* _PROBLEM DETAILS_
Please reproduce the data exactly and omit the pictures.

* _GIVEN INFORMATION_
BEGIN

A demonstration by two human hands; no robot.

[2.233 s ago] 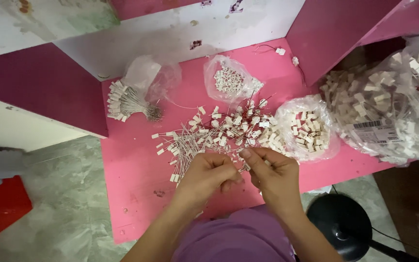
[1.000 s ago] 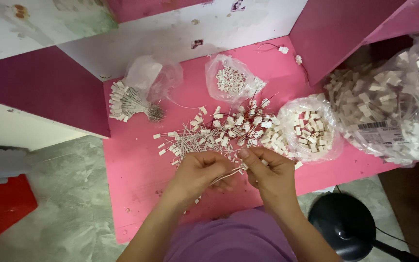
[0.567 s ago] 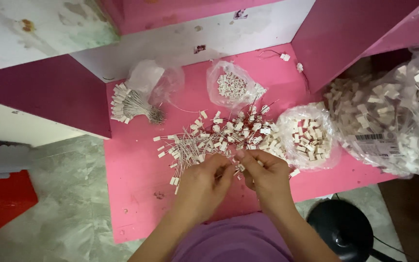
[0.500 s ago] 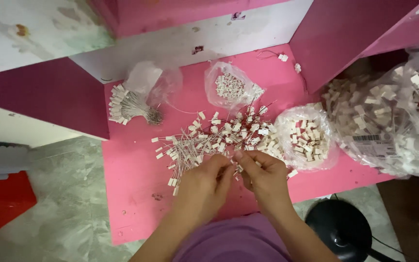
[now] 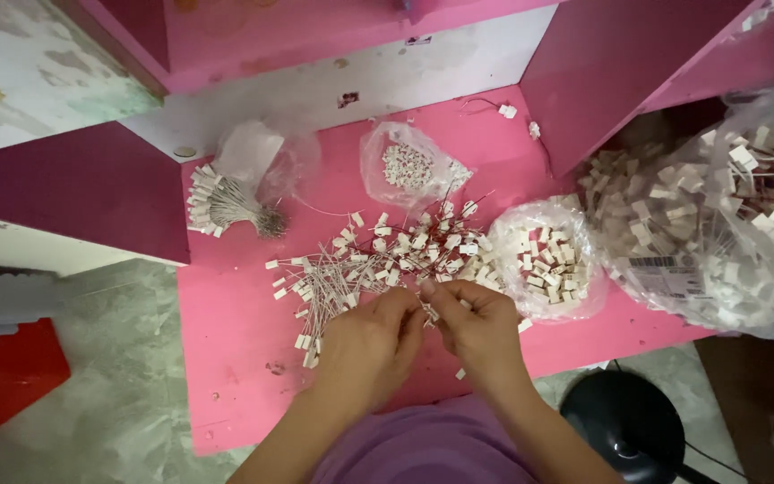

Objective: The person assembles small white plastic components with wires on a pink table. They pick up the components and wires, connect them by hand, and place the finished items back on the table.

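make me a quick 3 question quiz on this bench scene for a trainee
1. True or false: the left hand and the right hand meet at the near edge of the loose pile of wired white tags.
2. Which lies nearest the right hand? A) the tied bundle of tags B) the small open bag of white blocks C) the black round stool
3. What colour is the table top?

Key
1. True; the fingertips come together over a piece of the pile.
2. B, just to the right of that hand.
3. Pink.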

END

* _EXERCISE OUTPUT_
A demonstration by two human hands; no robot.

[2.233 s ago] 
[1.000 s ago] 
[0.567 s ago] 
[0.500 s ago] 
[now] 

Objective: The person assembles small white plastic components with wires on a pink table. They pick up the components and wires, connect them by hand, and place the finished items back on the table.

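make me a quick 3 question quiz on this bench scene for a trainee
1. True or false: the left hand and the right hand meet at the near edge of the loose pile of wired white tags.
2. Which lies nearest the right hand? A) the tied bundle of tags B) the small open bag of white blocks C) the black round stool
3. What colour is the table top?

Key
1. True; the fingertips come together over a piece of the pile.
2. B, just to the right of that hand.
3. Pink.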

Work on this exercise has been finished.